What the task requires
All the data beneath this line is to be reproduced exactly.

Raw data

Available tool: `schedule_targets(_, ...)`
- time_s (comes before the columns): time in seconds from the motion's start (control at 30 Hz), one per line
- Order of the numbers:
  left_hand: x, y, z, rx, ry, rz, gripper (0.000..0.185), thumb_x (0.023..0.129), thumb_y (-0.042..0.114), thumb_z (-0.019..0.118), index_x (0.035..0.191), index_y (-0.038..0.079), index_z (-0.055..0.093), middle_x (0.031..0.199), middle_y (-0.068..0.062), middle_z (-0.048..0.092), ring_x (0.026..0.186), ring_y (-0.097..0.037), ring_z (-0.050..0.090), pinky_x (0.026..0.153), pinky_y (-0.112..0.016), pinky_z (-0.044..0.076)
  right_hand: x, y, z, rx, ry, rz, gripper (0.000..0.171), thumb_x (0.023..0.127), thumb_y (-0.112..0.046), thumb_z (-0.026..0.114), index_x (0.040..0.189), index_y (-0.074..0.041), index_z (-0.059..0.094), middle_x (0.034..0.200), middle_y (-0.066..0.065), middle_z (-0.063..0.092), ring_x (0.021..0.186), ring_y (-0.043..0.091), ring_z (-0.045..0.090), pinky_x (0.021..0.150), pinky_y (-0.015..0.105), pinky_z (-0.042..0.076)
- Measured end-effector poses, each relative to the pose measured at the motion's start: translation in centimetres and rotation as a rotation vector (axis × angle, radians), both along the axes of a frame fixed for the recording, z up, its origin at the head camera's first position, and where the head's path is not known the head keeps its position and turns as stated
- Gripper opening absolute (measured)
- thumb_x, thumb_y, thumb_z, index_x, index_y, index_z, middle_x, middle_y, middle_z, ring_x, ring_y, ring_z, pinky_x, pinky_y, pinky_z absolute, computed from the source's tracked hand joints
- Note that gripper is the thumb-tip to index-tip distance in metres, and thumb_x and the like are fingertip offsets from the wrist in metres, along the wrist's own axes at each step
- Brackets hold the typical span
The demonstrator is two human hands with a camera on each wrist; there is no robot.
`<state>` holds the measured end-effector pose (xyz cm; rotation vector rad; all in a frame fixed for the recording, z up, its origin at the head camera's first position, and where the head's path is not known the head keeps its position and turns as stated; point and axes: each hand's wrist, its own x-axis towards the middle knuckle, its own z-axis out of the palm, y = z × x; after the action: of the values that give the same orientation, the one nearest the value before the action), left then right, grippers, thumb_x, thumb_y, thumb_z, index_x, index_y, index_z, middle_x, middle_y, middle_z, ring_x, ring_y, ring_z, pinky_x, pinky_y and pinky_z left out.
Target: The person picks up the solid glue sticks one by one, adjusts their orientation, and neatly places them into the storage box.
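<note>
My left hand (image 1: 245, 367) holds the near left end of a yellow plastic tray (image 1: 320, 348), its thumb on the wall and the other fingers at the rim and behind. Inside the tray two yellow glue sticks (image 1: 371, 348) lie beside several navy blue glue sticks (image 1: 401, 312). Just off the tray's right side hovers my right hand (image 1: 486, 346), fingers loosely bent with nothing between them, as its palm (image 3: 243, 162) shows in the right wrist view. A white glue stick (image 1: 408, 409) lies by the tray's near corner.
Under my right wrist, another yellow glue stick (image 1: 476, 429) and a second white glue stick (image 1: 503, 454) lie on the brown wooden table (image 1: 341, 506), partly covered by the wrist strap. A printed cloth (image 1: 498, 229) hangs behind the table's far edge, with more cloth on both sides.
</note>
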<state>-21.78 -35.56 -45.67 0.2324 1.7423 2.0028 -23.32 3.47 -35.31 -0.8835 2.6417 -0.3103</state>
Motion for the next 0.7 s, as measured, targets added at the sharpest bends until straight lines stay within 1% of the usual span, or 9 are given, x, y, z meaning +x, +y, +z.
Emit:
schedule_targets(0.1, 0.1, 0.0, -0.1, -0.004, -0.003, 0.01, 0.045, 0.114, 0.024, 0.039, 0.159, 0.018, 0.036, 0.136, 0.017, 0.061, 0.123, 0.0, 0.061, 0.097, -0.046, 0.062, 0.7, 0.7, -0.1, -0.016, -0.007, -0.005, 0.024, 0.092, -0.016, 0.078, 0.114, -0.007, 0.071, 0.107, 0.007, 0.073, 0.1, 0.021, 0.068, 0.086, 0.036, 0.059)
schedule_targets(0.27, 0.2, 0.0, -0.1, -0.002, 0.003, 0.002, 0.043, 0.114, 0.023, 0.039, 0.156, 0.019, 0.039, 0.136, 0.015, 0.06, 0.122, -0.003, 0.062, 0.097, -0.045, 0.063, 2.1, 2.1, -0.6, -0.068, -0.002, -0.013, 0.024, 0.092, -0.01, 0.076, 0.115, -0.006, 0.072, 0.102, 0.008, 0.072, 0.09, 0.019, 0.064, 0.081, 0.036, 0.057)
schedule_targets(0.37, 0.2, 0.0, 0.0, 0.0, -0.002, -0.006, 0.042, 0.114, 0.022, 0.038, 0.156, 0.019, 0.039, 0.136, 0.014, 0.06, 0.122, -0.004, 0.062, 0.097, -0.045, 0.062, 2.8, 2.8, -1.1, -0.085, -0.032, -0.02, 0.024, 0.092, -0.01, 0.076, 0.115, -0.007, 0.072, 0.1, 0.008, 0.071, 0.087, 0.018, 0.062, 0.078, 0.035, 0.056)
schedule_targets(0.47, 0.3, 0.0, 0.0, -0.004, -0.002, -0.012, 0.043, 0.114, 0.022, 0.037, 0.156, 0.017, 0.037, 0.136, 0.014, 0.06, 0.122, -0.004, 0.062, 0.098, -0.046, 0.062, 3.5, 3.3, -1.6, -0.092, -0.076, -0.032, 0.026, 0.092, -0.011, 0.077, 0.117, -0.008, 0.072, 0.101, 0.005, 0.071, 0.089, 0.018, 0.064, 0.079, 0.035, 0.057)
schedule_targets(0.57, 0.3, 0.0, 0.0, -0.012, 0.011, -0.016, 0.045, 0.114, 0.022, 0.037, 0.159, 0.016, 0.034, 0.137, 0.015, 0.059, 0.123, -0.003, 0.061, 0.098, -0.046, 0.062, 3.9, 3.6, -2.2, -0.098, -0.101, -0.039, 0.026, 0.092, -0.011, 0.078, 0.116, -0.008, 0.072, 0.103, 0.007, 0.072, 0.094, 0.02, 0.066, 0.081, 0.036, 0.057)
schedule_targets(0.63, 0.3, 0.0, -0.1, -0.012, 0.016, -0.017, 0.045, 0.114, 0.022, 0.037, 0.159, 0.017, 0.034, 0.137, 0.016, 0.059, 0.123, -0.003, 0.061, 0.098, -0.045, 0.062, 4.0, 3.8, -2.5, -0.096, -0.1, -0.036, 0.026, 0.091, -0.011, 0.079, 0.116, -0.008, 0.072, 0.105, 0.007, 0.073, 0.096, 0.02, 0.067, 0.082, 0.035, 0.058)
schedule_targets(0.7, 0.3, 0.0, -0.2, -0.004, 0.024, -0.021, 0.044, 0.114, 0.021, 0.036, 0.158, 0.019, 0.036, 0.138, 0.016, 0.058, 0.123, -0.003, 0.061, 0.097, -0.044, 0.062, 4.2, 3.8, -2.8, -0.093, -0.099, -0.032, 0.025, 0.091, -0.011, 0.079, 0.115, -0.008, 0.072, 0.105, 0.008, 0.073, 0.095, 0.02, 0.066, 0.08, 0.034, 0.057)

Solution for this task
Available tool: `schedule_targets(_, ...)`
- time_s (comes before the columns): time in seconds from the motion's start (control at 30 Hz), one per line
- Order of the numbers:
  left_hand: x, y, z, rx, ry, rz, gripper (0.000..0.185), thumb_x (0.023..0.129), thumb_y (-0.042..0.114), thumb_z (-0.019..0.118), index_x (0.035..0.191), index_y (-0.038..0.079), index_z (-0.055..0.093), middle_x (0.031..0.199), middle_y (-0.068..0.062), middle_z (-0.048..0.092), ring_x (0.026..0.186), ring_y (-0.097..0.037), ring_z (-0.050..0.090), pinky_x (0.026..0.153), pinky_y (-0.112..0.016), pinky_z (-0.044..0.076)
  right_hand: x, y, z, rx, ry, rz, gripper (0.000..0.171), thumb_x (0.023..0.127), thumb_y (-0.112..0.046), thumb_z (-0.026..0.114), index_x (0.040..0.189), index_y (-0.074..0.041), index_z (-0.059..0.094), middle_x (0.034..0.200), middle_y (-0.066..0.065), middle_z (-0.063..0.092), ring_x (0.021..0.186), ring_y (-0.043..0.091), ring_z (-0.045..0.090), pinky_x (0.021..0.150), pinky_y (-0.015..0.105), pinky_z (-0.042..0.076)
- Measured end-effector poses, each relative to the pose measured at the motion's start: translation in centimetres and rotation as a rotation vector (axis × angle, radians), both along the axes of a frame fixed for the recording, z up, its origin at the head camera's first position, and where the head's path is not known the head keeps its position and turns as stated
- Gripper opening absolute (measured)
- thumb_x, thumb_y, thumb_z, index_x, index_y, index_z, middle_x, middle_y, middle_z, ring_x, ring_y, ring_z, pinky_x, pinky_y, pinky_z absolute, computed from the source's tracked hand joints
- Note that gripper is the thumb-tip to index-tip distance in metres, and thumb_x and the like are fingertip offsets from the wrist in metres, along the wrist's own axes at each step
- Brackets hold the typical span
The demonstrator is two human hands with a camera on each wrist; there is no robot.
`<state>` holds the measured end-effector pose (xyz cm; rotation vector rad; all in a frame fixed for the recording, z up, its origin at the head camera's first position, and where the head's path is not known the head keeps its position and turns as stated; point and axes: each hand's wrist, its own x-axis towards the middle knuckle, its own z-axis out of the palm, y = z × x; after the action: of the values that give the same orientation, the one nearest the value before the action), left then right, grippers, thumb_x, thumb_y, thumb_z, index_x, index_y, index_z, middle_x, middle_y, middle_z, ring_x, ring_y, ring_z, pinky_x, pinky_y and pinky_z left out.
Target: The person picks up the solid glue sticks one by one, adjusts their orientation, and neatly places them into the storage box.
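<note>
My left hand (image 1: 245, 367) holds the near left end of a yellow plastic tray (image 1: 320, 348), its thumb on the wall and the other fingers at the rim and behind. Inside the tray two yellow glue sticks (image 1: 371, 348) lie beside several navy blue glue sticks (image 1: 401, 312). Just off the tray's right side hovers my right hand (image 1: 486, 346), fingers loosely bent with nothing between them, as its palm (image 3: 243, 162) shows in the right wrist view. A white glue stick (image 1: 408, 409) lies by the tray's near corner.
Under my right wrist, another yellow glue stick (image 1: 476, 429) and a second white glue stick (image 1: 503, 454) lie on the brown wooden table (image 1: 341, 506), partly covered by the wrist strap. A printed cloth (image 1: 498, 229) hangs behind the table's far edge, with more cloth on both sides.
</note>
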<state>-21.78 -35.56 -45.67 0.2324 1.7423 2.0028 -23.32 3.47 -35.31 -0.8835 2.6417 -0.3103</state>
Motion for the next 0.7 s, as measured, targets added at the sharpest bends until straight lines stay within 1% of the usual span, or 9 are given, x, y, z meaning +x, +y, +z.
Emit:
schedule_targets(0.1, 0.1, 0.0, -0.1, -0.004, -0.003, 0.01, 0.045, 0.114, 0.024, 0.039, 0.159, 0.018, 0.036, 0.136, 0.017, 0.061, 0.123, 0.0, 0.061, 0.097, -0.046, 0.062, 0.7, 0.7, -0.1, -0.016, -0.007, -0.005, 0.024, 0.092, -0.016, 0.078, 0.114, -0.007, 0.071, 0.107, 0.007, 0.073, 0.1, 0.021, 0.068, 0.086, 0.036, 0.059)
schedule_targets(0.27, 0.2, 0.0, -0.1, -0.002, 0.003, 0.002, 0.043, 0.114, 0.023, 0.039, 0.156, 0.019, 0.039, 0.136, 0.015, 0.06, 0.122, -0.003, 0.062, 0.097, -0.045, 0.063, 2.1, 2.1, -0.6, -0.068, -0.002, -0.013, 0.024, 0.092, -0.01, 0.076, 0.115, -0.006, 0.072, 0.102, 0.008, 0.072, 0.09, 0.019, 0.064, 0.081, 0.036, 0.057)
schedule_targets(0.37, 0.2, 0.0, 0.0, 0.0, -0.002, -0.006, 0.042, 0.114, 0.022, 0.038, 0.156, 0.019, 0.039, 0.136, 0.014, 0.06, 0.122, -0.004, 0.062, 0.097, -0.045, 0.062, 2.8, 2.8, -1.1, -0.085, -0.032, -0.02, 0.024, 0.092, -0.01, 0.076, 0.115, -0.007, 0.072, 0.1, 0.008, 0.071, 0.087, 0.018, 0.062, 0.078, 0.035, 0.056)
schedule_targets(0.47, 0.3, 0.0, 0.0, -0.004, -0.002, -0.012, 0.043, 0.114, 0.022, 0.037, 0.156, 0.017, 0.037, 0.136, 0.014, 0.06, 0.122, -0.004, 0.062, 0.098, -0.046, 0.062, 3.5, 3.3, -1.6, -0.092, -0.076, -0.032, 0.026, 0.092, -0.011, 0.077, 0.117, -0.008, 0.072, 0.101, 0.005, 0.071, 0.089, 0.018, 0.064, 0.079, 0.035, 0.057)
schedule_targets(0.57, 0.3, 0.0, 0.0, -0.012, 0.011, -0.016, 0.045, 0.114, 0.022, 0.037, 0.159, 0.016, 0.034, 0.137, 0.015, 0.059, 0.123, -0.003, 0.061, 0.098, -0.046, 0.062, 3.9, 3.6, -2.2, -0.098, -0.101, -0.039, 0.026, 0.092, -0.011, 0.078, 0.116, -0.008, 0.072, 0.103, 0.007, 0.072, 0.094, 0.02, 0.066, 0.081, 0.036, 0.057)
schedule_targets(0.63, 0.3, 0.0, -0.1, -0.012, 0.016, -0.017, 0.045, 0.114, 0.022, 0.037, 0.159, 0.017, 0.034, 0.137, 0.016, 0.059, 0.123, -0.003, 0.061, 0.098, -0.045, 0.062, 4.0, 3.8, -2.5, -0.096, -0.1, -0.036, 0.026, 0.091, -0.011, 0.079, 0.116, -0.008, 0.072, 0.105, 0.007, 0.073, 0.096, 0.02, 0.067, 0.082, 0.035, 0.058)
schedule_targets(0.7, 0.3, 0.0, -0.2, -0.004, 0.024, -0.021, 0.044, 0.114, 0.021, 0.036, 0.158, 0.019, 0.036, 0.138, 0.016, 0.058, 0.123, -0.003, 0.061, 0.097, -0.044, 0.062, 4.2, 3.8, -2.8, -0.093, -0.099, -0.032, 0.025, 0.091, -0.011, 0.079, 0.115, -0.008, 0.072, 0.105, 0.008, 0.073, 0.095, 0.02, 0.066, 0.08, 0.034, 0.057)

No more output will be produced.